Akvaryum havalandırmasının etkinliğinin, ev ekosisteminizin doğru işleyişine ne kadar dikkat ettiğinize de bağlı olduğuna dikkat edilmelidir.

Bitkilerin faydalarından (ve geceleri potansiyel zararlarından) zaten bahsettik, ancak "olağandışı" faktörlerin etkisi burada bitmiyor. Örneğin, çok sıcak su, oksijen bakımından her zaman soğuk sudan daha fakirdir. Bunun nedeni, herhangi bir canlı organizmadaki ortam sıcaklığı ve metabolizmasının karşılıklı bağımlılığıdır - ısıda tüm yaşam süreçleri daha hızlı gerçekleşir, bu da aynı sürede daha fazla oksijen tüketildiği anlamına gelir. Doğru sıcaklığı koruyarak havalandırma derecesini dolaylı olarak etkileyebilirsiniz, Tabii ki, bu yöntemle taşınmamalısınız, aksi takdirde tropikal evcil hayvanlarınız donar.

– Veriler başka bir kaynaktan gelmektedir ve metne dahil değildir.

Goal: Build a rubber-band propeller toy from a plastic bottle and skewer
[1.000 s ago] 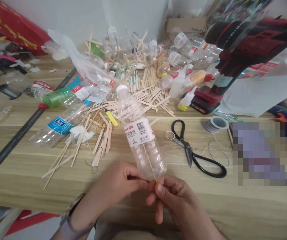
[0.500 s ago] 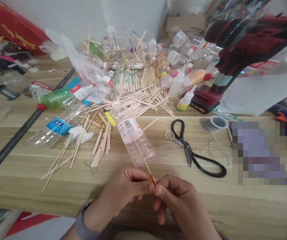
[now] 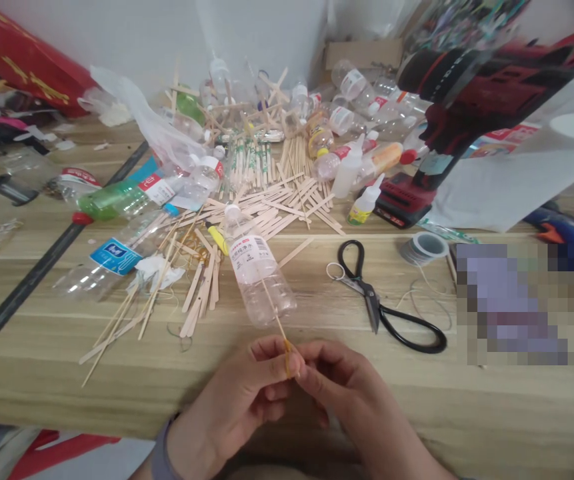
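A clear plastic bottle point(image 3: 261, 267) with a white label lies on the table, cap end away from me. A thin wooden stick point(image 3: 280, 325) sticks out of its bottom towards me, with an amber rubber band point(image 3: 287, 348) around its near end. My left hand point(image 3: 254, 383) pinches the stick and band between thumb and forefinger. Against the left thumb, my right hand point(image 3: 339, 380) is closed in a pinch on the rubber band, its fingertips partly hiding it. Black-handled scissors point(image 3: 374, 300) lie open to the right of the bottle.
Flat wooden sticks point(image 3: 281, 207) and several plastic bottles spread behind. A red and black power drill point(image 3: 447, 113) stands at right, near small glue bottles point(image 3: 365, 202) and a thread spool point(image 3: 424, 248). Left lie a green bottle point(image 3: 111, 200) and a dark bar point(image 3: 31, 287).
Both hands have shifted slightly left with the stick, and the bottle has rolled a little, showing more of its label. My right fingertips have moved up the stick against the left thumb.
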`<move>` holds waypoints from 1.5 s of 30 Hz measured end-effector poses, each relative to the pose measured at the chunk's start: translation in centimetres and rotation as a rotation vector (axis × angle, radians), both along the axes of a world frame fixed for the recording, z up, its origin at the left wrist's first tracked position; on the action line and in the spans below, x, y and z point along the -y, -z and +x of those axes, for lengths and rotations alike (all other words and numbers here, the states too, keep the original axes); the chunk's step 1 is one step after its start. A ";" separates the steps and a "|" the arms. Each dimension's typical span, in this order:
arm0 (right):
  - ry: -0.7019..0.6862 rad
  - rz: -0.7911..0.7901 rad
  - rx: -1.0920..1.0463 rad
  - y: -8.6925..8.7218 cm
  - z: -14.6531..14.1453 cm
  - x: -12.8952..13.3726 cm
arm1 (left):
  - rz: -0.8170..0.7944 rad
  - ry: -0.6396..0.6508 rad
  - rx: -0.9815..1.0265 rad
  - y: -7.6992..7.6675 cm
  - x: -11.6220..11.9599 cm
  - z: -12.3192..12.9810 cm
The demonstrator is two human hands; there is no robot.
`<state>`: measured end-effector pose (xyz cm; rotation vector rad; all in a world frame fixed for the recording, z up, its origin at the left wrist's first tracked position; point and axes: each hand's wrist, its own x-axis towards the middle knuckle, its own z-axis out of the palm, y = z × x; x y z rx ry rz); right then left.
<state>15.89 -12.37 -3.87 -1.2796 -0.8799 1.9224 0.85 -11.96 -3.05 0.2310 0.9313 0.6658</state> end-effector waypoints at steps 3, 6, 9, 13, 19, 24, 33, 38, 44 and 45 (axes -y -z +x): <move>0.006 -0.077 0.017 -0.1 -0.2 -0.1 | -0.015 0.015 0.014 -0.1 0.3 0.1; 0.085 -0.144 -0.082 -0.1 -0.4 0.0 | -0.010 0.017 0.016 -0.3 0.5 0.2; 0.172 -0.190 -0.209 0.0 -0.3 0.4 | 0.033 0.026 0.007 -0.6 0.7 0.3; 0.202 -0.131 -0.257 0.1 0.1 1.0 | 0.125 0.022 -0.064 -0.9 0.7 0.4; 0.230 -0.121 -0.386 0.1 0.3 1.1 | 0.179 -0.014 -0.135 -0.6 0.9 0.9; 0.131 -0.259 -0.672 0.3 0.5 0.4 | 0.212 -0.044 -0.093 -0.7 1.2 1.0; -0.373 -0.043 0.107 -0.8 2.4 -1.4 | 0.179 0.019 -0.139 -1.1 1.5 0.5; -0.568 -0.010 0.277 -1.5 3.4 -2.1 | 0.172 0.019 -0.197 -0.6 2.0 0.4; -0.587 0.039 0.353 -1.1 3.2 -2.2 | 0.136 0.060 -0.192 -0.7 2.0 0.3; -0.536 0.044 0.350 -1.0 2.9 -2.1 | 0.143 0.051 -0.196 -0.7 1.9 0.3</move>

Ek olarak, balık atıklarının kirlenmesini azaltmak için akvaryumu eski yiyecek artıklarından derhal temizlemek ve düzenli olarak su değişiklikleri yapmak önemlidir.

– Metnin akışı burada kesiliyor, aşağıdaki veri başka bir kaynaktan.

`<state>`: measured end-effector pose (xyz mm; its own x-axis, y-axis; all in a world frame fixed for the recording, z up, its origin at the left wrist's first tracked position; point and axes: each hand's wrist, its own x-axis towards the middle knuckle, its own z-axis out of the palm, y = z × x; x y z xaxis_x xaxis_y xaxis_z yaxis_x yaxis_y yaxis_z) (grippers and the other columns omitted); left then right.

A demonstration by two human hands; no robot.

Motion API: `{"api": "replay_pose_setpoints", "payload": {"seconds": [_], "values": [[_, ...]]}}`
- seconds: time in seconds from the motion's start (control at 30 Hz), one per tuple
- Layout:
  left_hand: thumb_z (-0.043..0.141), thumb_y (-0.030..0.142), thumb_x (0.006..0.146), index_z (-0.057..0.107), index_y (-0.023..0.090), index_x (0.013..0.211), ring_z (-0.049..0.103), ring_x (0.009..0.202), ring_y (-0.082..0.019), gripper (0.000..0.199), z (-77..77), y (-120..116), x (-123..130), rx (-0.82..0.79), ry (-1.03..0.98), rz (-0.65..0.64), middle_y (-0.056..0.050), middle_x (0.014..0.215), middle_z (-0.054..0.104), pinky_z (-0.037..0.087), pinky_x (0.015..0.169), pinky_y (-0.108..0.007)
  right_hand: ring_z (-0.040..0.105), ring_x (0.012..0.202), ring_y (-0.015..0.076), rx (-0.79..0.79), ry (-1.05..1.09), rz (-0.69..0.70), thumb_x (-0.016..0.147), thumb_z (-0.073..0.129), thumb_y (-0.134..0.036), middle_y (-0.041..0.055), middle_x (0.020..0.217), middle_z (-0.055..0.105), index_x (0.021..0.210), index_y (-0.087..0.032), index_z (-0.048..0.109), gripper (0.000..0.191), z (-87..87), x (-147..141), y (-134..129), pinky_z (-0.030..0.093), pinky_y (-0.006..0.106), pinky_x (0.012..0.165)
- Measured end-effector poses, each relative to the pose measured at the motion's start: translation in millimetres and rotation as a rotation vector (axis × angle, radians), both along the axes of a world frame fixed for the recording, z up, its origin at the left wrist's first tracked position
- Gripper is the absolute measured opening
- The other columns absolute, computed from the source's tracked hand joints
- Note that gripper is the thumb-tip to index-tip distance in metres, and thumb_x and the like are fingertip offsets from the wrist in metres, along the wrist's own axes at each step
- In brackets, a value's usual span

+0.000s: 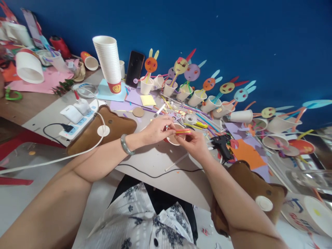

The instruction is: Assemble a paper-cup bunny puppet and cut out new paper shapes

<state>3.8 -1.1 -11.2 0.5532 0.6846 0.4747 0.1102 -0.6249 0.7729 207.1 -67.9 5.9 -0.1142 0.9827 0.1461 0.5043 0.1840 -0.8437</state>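
Note:
Pink and yellow strips [183, 131] are pinched between my two hands, over the mouth of a paper cup [176, 139] on the table. My left hand [160, 130] has thumb and fingers closed on the left end of the strips, and a bangle circles that wrist. The right end is held by the closed fingers of my right hand [195, 142]. Both hands partly hide the cup. To the right of my right hand lies a black glue gun [222, 147]. A roll of tape [191, 119] rests just behind the hands.
Cups with paper rabbit faces [151, 65] line the blue wall. A tall cup stack [107, 58] and a phone [135, 68] stand at the back left. A power strip [79, 122] and brown cushion [111, 126] lie left. A black cable [153, 177] crosses the front.

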Motion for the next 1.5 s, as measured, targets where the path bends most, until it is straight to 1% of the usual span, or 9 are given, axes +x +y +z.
{"api": "replay_pose_setpoints", "payload": {"seconds": [0.3, 0.4, 0.47, 0.57, 0.77, 0.9, 1.13, 1.27, 1.5], "values": [[0.067, 0.024, 0.096, 0.070, 0.018, 0.088, 0.070, 0.116, -0.025, 0.011, -2.2, 0, -1, 0.106, 0.021, 0.025, -0.013, 0.119, 0.071, 0.058, 0.107, -0.046, 0.031, 0.054, 0.0090, 0.104, -0.020, 0.019, 0.086, 0.067, -0.037, -0.0050, 0.056, 0.042, 0.063, -0.021, 0.056, 0.030, 0.9, -2, 1, 0.031, 0.027, 0.054], [0.072, 0.031, 0.093, 0.070, 0.018, 0.091, 0.068, 0.125, -0.029, 0.013, -3.9, -3, 0, 0.152, 0.071, 0.023, -0.015, 0.127, 0.070, 0.056, 0.110, -0.049, 0.037, 0.053, 0.0100, 0.097, -0.035, 0.024, 0.085, 0.069, -0.040, -0.0035, 0.057, 0.050, 0.072, -0.020, 0.069, 0.024, -2.1, -2, 0, 0.032, 0.026, 0.053], [0.081, 0.043, 0.088, 0.071, 0.019, 0.100, 0.065, 0.131, -0.033, 0.029, -4.3, -6, 0, 0.192, 0.105, 0.029, -0.016, 0.130, 0.070, 0.055, 0.112, -0.051, 0.046, 0.056, 0.0121, 0.116, -0.054, 0.055, 0.083, 0.071, -0.040, -0.0005, 0.063, 0.061, 0.082, -0.019, 0.076, 0.022, -4.3, -3, -2, 0.036, 0.027, 0.055], [0.081, 0.053, 0.089, 0.073, 0.020, 0.109, 0.065, 0.133, -0.033, 0.039, -2.7, -12, -1, 0.264, 0.122, 0.055, -0.016, 0.133, 0.070, 0.052, 0.113, -0.051, 0.054, 0.060, 0.0141, 0.168, -0.112, 0.088, 0.084, 0.068, -0.035, 0.0023, 0.067, 0.067, 0.077, -0.018, 0.073, 0.019, -5.3, -7, -6, 0.040, 0.028, 0.059], [0.071, 0.043, 0.099, 0.075, 0.021, 0.100, 0.069, 0.124, -0.029, 0.023, 10.0, -18, -6, 0.540, 0.248, 0.099, -0.013, 0.134, 0.073, 0.046, 0.114, -0.052, 0.056, 0.060, 0.0150, 0.181, -0.151, 0.096, 0.084, 0.066, -0.031, 0.0030, 0.068, 0.069, 0.080, -0.018, 0.072, 0.015, -0.7, -14, -11, 0.040, 0.027, 0.059], [0.066, 0.031, 0.102, 0.072, 0.019, 0.095, 0.071, 0.117, -0.026, 0.015, 13.8, -19, -7, 0.613, 0.264, 0.099, -0.011, 0.123, 0.077, 0.049, 0.107, -0.046, 0.053, 0.060, 0.0141, 0.176, -0.128, 0.074, 0.085, 0.064, -0.029, 0.0022, 0.066, 0.067, 0.076, -0.018, 0.069, 0.015, -1.5, -15, -10, 0.040, 0.026, 0.060], [0.078, 0.028, 0.088, 0.064, 0.020, 0.083, 0.071, 0.103, -0.024, 0.017, 13.0, -15, -4, 0.400, 0.203, 0.056, -0.008, 0.108, 0.077, 0.053, 0.096, -0.039, 0.055, 0.063, 0.0150, 0.170, -0.085, 0.087, 0.086, 0.067, -0.032, 0.0029, 0.073, 0.071, 0.089, -0.019, 0.075, 0.016, -7.1, -13, -8, 0.042, 0.028, 0.062], [0.075, 0.035, 0.093, 0.060, 0.020, 0.081, 0.069, 0.096, -0.022, 0.024, 12.3, -12, -4, 0.243, 0.110, 0.047, -0.007, 0.098, 0.073, 0.054, 0.086, -0.035, 0.052, 0.064, 0.0147, 0.151, -0.062, 0.056, 0.092, 0.067, -0.043, 0.0029, 0.072, 0.067, 0.086, -0.019, 0.074, 0.025, -8.5, -12, -6, 0.043, 0.029, 0.062], [0.067, 0.048, 0.095, 0.060, 0.020, 0.086, 0.061, 0.077, -0.016, 0.030, 1.0, -3, -2, 0.103, -0.036, 0.153, -0.003, 0.084, 0.068, 0.049, 0.073, -0.031, 0.054, 0.056, 0.0162, 0.071, 0.098, 0.007, 0.100, 0.060, -0.068, -0.0009, 0.062, 0.058, 0.108, -0.023, 0.077, 0.049, -11.2, -7, -5, 0.047, 0.032, 0.059]]}}
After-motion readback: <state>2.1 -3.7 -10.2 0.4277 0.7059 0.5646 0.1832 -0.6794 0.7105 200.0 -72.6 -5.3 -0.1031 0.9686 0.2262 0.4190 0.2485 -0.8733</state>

Yukarıda, faydalı aerobik bakterilerin, işlev görmesi için hava gerektiren ikincisinin parçalanmasında rol oynadığından bahsetmiştik. Dağınık olmayan bir akvaryumda yaratılan bu mikroorganizmaların üremesi için ideal koşullar, yararlı olanın zararlı hale gelmesine yol açar - artan nüfus, hayati gaz için evcil hayvanlarınızla rekabet etmeye başlar ve soru, dış müdahale olmadan kimin kazanacağıdır.

Ne sıklıkla açılmalıdır?

Bu soruya kesin olarak cevap verilemez, çünkü her şey iki faktöre bağlıdır: katılımınız olmadan akvaryuma ne kadar oksijen girer ve ekosistemin normal işleyişi için bu gazın ne kadarı gereklidir... Oksijeni sadece her balık değil, karanlıktaki her bitki ve görünmeyen her aerobik bakteri tükettiğinden, teorik bir yöntemle, yaklaşık olarak bile olsa tüketimini hesaplamak zordur. Bu yüzden Deneyimli akvaryumcular akvaryum suyundaki oksijen seviyesini ölçtüğünden emin olurlar.

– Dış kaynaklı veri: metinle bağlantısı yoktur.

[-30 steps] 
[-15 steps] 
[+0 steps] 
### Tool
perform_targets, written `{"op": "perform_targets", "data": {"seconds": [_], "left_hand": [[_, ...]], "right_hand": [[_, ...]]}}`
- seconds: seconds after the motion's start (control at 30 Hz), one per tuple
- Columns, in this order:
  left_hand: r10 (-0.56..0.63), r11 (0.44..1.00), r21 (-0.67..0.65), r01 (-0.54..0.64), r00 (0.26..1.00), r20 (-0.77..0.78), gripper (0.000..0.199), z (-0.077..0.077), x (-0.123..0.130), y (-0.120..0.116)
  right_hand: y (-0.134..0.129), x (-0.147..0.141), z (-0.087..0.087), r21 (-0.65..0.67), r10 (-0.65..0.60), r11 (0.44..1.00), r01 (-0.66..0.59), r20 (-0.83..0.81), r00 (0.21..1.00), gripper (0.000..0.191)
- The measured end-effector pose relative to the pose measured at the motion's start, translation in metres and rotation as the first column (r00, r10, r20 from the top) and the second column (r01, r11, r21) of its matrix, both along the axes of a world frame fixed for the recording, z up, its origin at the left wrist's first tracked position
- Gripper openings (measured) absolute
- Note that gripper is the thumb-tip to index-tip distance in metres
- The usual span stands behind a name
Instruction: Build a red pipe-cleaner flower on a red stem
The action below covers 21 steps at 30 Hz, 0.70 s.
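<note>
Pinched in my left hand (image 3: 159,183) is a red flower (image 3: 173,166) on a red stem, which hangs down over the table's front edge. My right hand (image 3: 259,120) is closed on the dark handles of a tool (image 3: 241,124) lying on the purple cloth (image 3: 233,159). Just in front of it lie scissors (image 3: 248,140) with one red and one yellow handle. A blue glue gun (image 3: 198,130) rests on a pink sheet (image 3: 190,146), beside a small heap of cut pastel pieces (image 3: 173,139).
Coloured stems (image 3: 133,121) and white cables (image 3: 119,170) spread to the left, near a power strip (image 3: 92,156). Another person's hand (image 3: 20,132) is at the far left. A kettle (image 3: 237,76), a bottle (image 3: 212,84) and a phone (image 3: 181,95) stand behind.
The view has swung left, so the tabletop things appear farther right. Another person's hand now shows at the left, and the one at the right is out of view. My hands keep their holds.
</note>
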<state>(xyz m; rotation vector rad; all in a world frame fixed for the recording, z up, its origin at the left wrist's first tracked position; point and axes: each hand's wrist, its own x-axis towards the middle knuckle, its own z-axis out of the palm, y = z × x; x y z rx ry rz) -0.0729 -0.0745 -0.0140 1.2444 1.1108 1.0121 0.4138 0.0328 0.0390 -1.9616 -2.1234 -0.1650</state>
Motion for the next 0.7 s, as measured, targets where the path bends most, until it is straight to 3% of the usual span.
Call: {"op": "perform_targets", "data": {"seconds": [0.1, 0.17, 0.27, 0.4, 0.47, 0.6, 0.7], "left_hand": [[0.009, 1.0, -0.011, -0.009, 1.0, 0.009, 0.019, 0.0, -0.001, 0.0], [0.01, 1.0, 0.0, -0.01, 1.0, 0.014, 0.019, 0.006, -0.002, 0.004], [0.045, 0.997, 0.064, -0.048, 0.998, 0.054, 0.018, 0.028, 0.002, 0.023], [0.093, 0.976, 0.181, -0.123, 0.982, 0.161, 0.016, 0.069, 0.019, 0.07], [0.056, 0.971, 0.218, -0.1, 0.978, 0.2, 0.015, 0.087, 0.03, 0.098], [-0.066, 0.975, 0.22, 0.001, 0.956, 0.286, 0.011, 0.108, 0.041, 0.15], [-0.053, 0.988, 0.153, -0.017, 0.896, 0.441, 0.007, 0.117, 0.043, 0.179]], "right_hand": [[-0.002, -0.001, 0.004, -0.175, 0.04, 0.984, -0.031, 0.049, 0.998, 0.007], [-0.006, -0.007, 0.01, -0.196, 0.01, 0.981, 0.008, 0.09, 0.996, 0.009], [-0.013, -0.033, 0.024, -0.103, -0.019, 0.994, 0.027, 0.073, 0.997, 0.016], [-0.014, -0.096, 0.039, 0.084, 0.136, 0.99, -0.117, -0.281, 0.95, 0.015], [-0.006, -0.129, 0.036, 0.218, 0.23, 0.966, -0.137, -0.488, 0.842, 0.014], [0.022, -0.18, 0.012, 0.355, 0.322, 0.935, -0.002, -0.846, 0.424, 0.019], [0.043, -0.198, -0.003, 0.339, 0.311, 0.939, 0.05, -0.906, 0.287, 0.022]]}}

Bunu yapmanın birkaç yolu vardır. Yukarıda, özel olarak yetiştirilmiş akvaryum salyangozlarının davranışı sayesinde sorunu tanımlayabileceğinizden bahsetmiştik, ancak daha doğru yöntemler var - bunun için evcil hayvan mağazasından bir kerelik bir test veya daha karmaşık bir ölçüm cihazı satın alabilirsiniz. Bir litre suya 5-6 mg oksijen varsa veya tespit edilen değer herhangi bir yönde önemsiz derecede farklılık gösteriyorsa tebrik edilebilir. - ev ekosisteminiz şu anda düzgün çalışıyor ve dışarıdan müdahale gerektirmiyor.

Sudaki oksijen eksikliğinin yanı sıra fazla oksijenin de balıklar için zararlı olduğunu anlamak önemlidir. Çok fazla gaz olduğunda, balığın kan damarlarında hava kapsülleri oluşabilir ve daha sonra fazla gaz evcil hayvanları öldürebilir.

Bu nedenle, ana şeyi anlamak önemlidir: aynı kompresör sürekli çalışmak zorunda olsa da, ilerleyen saatlerde koşulların nasıl değişeceğini göz önünde bulundurarak, sudaki oksijen seviyesinin dinamiklerini sürekli izleyerek gücünü sürekli olarak ayarlamak gerekir.

Örneğin geceleri oksijen tüketimi kaçınılmaz olarak artar ve bu noktayı göz önünde bulundurmalısınız. Ne yazık ki, geceleri ne kadar yoğun havalandırmanın çalışması gerektiğini hesaplamanın bir formülü yok - bunu ancak akvaryumunuzun tepkisini gözlemleyerek deneysel olarak belirleyebilirsiniz. Suyun sıcaklığını sabit bir seviyede tutma imkanınız yoksa sıvıyı ısıtmada da indirim yapmanız gerekecektir.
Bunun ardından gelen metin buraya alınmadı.